# PROBLEM DETAILS
Your task is to copy the lines of the data below from the line holding "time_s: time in" through the line holding "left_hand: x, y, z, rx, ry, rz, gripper", inclusive, exactly and with nothing added.

# DATA IN THIS EXERCISE
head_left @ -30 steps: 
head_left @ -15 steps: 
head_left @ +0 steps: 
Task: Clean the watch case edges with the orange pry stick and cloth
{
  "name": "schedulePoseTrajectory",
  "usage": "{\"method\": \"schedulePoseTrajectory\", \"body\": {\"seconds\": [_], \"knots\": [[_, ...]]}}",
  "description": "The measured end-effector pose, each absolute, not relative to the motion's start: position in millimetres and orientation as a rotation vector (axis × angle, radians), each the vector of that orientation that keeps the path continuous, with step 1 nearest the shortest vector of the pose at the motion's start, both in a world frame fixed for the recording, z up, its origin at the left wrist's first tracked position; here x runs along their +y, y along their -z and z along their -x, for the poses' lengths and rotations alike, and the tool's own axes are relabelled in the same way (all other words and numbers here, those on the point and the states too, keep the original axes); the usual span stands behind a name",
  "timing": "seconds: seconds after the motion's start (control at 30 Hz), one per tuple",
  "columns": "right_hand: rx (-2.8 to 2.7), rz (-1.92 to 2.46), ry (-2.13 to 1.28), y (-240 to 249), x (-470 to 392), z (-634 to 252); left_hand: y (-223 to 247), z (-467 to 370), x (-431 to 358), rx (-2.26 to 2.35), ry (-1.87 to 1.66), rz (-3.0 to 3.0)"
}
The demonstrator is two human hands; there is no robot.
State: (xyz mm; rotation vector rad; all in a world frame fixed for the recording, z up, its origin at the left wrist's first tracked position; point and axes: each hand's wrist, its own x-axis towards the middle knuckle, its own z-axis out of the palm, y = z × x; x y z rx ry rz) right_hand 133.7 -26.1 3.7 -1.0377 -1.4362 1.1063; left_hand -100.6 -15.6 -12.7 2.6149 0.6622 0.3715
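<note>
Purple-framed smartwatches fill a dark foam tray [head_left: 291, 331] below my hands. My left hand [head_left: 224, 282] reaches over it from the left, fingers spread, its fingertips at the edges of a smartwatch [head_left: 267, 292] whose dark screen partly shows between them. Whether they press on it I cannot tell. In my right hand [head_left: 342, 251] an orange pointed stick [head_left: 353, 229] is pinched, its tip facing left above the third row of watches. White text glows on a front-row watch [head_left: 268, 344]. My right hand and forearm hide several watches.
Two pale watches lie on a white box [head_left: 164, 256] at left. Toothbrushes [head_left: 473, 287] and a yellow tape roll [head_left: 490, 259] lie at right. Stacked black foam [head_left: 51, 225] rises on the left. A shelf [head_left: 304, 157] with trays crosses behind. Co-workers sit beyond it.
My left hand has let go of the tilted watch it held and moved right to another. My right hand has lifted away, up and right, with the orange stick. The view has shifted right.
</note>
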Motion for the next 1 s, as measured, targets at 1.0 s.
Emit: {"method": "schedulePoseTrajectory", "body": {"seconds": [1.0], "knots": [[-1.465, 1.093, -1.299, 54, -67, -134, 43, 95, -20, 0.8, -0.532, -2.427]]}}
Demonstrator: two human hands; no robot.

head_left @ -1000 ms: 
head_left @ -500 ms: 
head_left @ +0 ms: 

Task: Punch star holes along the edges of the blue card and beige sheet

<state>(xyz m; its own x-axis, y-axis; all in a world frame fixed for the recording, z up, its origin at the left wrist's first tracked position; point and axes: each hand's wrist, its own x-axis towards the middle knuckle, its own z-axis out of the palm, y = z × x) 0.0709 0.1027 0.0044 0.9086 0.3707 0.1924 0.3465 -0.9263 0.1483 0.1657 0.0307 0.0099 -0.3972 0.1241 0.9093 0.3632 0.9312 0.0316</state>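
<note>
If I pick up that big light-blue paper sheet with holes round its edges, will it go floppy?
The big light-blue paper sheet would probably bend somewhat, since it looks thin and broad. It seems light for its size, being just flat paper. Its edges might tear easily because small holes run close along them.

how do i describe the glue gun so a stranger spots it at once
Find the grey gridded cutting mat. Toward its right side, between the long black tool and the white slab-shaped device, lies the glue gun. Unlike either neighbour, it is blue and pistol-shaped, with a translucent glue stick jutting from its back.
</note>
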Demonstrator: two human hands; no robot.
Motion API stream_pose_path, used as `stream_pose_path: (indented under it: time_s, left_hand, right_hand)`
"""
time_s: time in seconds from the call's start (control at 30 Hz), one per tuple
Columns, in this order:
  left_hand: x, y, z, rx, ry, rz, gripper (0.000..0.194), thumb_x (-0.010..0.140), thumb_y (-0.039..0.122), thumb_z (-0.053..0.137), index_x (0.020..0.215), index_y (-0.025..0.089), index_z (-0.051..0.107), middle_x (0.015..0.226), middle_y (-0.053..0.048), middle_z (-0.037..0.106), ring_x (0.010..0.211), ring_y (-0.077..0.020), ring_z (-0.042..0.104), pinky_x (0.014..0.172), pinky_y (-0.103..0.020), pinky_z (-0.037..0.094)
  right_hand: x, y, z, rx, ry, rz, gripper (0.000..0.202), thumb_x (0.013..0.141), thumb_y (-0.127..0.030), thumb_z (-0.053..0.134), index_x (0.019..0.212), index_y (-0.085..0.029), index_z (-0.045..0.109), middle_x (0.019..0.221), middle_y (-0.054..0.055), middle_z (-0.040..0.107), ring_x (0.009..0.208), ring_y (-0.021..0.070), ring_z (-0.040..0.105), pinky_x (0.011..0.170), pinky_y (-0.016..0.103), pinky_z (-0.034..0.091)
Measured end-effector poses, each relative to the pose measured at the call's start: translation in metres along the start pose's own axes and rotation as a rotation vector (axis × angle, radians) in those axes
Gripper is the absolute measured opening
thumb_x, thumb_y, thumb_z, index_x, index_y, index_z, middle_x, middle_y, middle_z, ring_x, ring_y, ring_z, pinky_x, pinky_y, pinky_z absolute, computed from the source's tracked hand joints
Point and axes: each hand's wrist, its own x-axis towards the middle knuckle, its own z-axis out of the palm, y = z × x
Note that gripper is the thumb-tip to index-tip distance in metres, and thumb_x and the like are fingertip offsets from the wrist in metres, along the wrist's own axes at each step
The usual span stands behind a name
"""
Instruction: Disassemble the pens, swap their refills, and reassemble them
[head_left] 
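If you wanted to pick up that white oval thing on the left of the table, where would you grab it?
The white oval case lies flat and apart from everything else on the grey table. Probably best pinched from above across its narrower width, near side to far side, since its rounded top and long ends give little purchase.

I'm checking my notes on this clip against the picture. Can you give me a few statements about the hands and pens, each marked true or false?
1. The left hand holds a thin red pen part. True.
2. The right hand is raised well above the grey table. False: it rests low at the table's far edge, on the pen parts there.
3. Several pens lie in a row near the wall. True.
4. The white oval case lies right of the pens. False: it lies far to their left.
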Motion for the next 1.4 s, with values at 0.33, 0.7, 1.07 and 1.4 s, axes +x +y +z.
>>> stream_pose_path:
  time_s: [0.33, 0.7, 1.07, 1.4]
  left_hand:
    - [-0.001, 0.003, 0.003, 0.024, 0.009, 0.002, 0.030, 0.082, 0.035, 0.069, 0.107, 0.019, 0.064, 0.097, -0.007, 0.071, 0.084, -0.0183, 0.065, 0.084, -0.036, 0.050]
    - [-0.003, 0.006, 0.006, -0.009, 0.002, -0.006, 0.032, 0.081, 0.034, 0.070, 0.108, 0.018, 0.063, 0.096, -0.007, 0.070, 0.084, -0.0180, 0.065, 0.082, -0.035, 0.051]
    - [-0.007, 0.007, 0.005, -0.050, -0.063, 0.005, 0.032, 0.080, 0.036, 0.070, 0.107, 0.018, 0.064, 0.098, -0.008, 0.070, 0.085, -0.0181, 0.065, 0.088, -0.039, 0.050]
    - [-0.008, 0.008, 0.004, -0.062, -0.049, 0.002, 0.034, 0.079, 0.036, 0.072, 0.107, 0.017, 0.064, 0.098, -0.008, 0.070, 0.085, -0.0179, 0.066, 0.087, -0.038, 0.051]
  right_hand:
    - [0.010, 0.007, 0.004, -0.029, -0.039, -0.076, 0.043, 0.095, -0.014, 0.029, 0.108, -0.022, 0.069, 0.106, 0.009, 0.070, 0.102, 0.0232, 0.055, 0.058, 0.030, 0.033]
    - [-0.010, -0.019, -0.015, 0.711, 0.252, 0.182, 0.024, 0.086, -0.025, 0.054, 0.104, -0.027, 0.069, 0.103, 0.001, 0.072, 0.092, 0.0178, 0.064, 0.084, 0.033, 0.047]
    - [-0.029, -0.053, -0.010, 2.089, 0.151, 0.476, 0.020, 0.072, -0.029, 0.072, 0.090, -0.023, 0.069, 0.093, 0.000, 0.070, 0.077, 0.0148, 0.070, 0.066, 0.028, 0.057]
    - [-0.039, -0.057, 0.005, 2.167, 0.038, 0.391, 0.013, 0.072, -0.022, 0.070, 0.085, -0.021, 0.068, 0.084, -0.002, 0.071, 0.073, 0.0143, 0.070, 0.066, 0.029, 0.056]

# ANSWER TO THIS TASK
time_s: time in seconds from the call's start (control at 30 Hz), one per tuple
Columns, in this order:
  left_hand: x, y, z, rx, ry, rz, gripper (0.000..0.194), thumb_x (-0.010..0.140), thumb_y (-0.039..0.122), thumb_z (-0.053..0.137), index_x (0.020..0.215), index_y (-0.025..0.089), index_z (-0.051..0.107), middle_x (0.015..0.226), middle_y (-0.053..0.048), middle_z (-0.037..0.106), ring_x (0.010..0.211), ring_y (-0.077..0.020), ring_z (-0.042..0.104), pinky_x (0.014..0.172), pinky_y (-0.103..0.020), pinky_z (-0.037..0.094)

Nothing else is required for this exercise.